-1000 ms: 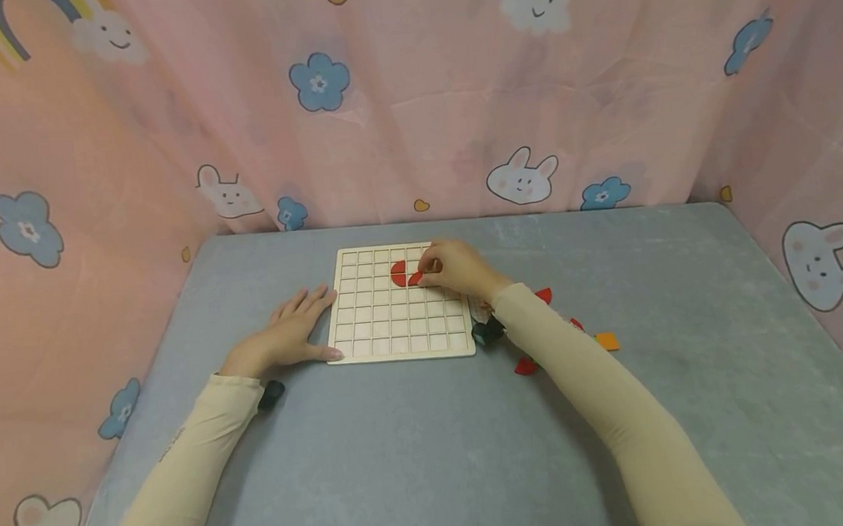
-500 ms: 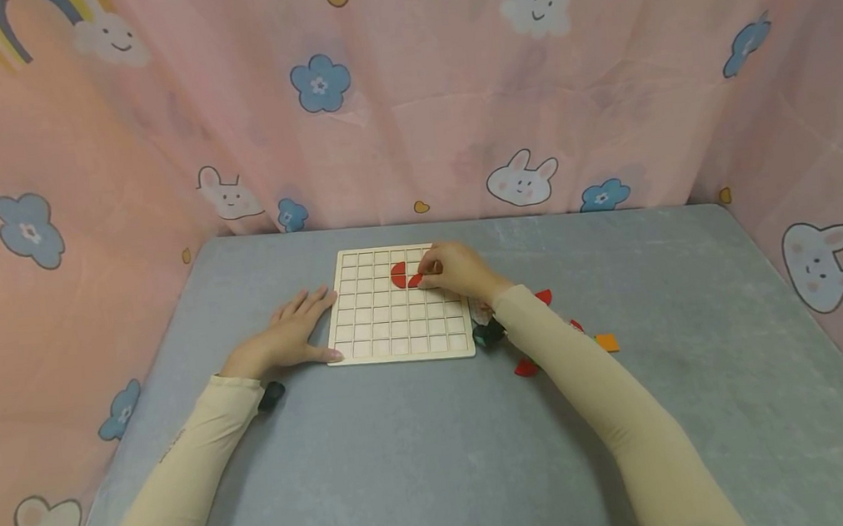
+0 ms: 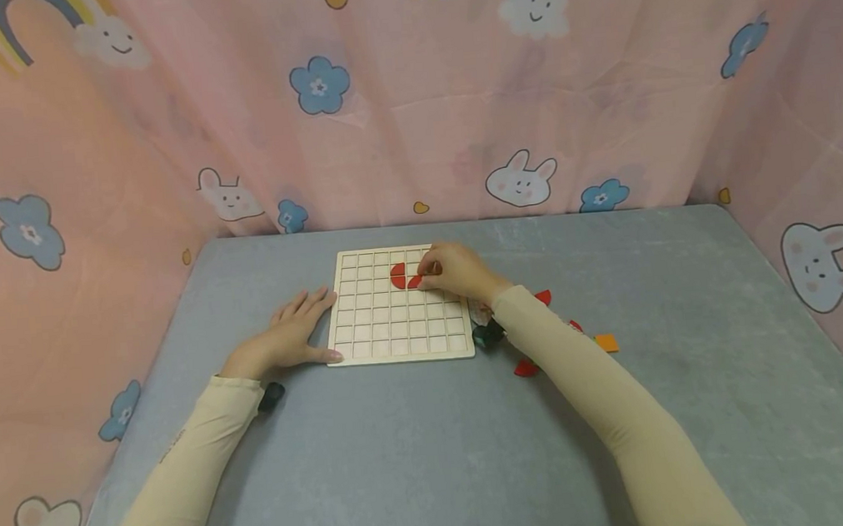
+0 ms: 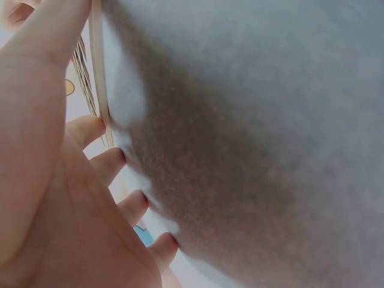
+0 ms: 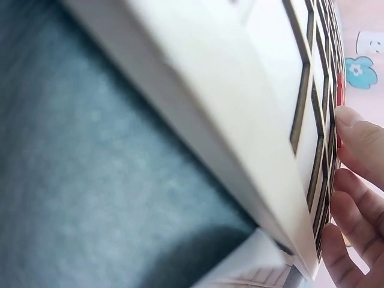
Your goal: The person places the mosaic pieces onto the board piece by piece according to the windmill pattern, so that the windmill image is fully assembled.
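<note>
Red piece [image 3: 414, 282] lay at the thumb of the right hand [image 3: 460, 270], in the far part of the gridded board [image 3: 399, 323], just right of two red quarter-rounds [image 3: 397, 270]; thumb and curled forefinger seemed to pinch it, while the left hand [image 3: 285, 337] lay spread, its thumb on the near left corner; the step was best done, I judged, by squaring the piece's straight edge to the slats and pressing evenly without nudging its neighbours, the board braced firmly; fingers covered part of the piece, so whether it sat flat could not be told; the right sleeve [image 3: 590, 382] partly hid loose red pieces [image 3: 526, 367] and an orange piece [image 3: 606, 343]; the left wrist view showed mostly palm and table [image 3: 379, 467].
</note>
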`<state>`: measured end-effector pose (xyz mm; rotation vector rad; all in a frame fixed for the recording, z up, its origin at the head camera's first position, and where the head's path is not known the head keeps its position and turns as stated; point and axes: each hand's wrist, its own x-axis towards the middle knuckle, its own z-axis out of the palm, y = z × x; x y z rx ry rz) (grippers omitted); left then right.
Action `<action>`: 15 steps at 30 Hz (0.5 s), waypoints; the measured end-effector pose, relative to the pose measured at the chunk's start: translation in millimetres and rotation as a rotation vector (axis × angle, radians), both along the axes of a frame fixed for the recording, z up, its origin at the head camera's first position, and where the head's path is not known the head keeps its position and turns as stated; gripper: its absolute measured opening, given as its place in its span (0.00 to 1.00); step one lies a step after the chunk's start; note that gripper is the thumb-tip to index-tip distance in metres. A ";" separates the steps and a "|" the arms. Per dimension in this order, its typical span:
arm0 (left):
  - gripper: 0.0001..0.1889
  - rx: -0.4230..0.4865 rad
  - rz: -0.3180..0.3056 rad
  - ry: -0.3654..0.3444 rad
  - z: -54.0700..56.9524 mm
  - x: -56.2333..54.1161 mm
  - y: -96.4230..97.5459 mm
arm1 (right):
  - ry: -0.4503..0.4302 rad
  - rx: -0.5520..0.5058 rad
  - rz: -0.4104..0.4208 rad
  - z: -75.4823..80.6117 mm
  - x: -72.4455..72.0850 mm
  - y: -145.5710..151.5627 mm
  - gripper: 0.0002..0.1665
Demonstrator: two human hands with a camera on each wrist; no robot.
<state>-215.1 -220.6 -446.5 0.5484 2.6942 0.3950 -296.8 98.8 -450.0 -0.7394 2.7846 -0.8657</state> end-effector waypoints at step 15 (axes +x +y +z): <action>0.58 0.007 -0.006 -0.001 0.3 0.8 -0.9 | 0.000 -0.008 -0.011 -2.4 0.3 0.3 0.13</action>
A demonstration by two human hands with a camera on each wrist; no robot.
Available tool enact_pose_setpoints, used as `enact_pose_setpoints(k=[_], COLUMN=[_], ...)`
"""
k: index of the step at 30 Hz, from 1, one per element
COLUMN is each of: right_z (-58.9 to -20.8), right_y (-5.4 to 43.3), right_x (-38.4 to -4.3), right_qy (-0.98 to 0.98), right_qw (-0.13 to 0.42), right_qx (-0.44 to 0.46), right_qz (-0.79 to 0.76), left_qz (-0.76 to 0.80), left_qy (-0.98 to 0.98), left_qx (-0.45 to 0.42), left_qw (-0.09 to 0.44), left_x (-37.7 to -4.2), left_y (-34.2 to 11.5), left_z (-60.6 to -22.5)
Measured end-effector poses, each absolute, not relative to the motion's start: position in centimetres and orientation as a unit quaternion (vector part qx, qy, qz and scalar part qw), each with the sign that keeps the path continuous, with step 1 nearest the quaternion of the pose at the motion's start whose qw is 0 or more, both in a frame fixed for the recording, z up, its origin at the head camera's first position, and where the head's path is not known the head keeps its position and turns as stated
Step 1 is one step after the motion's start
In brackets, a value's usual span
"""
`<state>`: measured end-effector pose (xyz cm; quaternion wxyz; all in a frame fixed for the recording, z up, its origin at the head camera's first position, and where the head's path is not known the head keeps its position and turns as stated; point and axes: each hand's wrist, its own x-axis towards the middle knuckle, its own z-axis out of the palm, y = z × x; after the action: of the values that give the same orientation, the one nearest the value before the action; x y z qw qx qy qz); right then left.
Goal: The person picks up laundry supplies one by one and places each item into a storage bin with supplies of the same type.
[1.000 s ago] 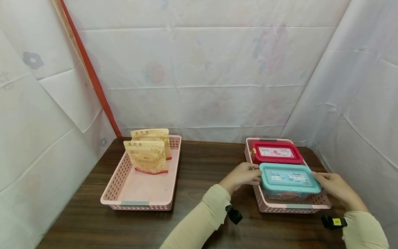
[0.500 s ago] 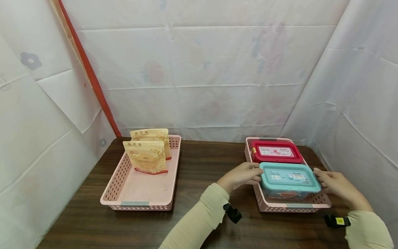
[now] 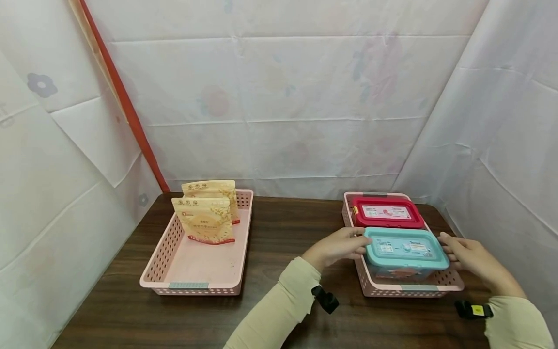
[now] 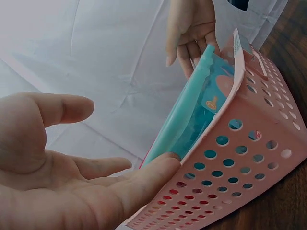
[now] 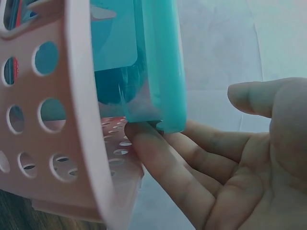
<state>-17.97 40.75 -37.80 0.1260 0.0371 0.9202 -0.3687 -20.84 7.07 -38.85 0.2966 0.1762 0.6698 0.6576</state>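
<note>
A teal-lidded plastic box (image 3: 407,249) sits in the front part of the right pink basket (image 3: 414,294). My left hand (image 3: 335,247) is at the box's left end, fingers loosely extended. In the left wrist view its thumb stands apart from the teal lid (image 4: 180,115), and one fingertip lies at the basket rim beside the box. At the right end is my right hand (image 3: 475,260). Its fingertips reach under the lid's edge in the right wrist view, the thumb (image 5: 254,98) clear of the lid. Behind, in the same basket, lies a red-lidded box (image 3: 388,213).
On the left of the brown table (image 3: 301,223) stands another pink basket (image 3: 205,271). Two yellow pouches stand in its back part, the front pouch (image 3: 206,220) overlapping the rear pouch (image 3: 234,198). White patterned sheets (image 3: 270,97) hang behind and at both sides.
My right hand has shifted slightly to the right, and its thumb has come off the teal lid's corner. The left hand has barely moved; the boxes and baskets look the same.
</note>
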Motion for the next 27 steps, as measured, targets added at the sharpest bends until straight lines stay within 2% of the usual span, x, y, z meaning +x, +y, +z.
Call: enact_pose_setpoints(k=[14,22,27], right_z=[-37.3,-37.4,-37.2], right_y=[40.5,40.6,40.5], right_x=[-17.5,-17.2,-17.2], right_qy=[0.921,0.920,0.918], right_qw=[0.113,0.046,0.035], right_qx=[0.033,-0.015,-0.016], right_qz=[-0.373,-0.390,-0.394], left_qz=[0.653,0.660,0.658], left_qy=[0.677,0.677,0.680], left_qx=[0.177,0.170,0.178], left_qw=[0.289,0.277,0.268], left_x=[-20.9,-21.2,-21.4], left_y=[6.7,6.3,5.6], left_z=[-38.7,-38.9,-38.8])
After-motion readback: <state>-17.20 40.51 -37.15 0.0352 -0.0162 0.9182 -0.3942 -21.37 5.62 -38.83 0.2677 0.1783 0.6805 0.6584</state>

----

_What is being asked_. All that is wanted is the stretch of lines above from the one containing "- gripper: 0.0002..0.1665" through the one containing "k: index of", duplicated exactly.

_Answer space_.
  - gripper: 0.0002..0.1665
Demonstrator: two human hands with a camera on each wrist; no robot.
<state>-215.1 -220.6 -446.5 0.5484 2.6942 0.3950 -296.8 98.8 -450.0 -0.7394 2.7846 -0.8657</state> end-effector waypoints at step 15 (axes +x +y +z): <action>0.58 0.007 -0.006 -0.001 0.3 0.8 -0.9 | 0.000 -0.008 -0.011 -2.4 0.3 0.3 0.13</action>
A demonstration by two human hands with a camera on each wrist; no robot.
Available tool enact_pose_setpoints, used as `enact_pose_setpoints(k=[_], COLUMN=[_], ...)`
"""
k: index of the step at 30 Hz, from 1, one per element

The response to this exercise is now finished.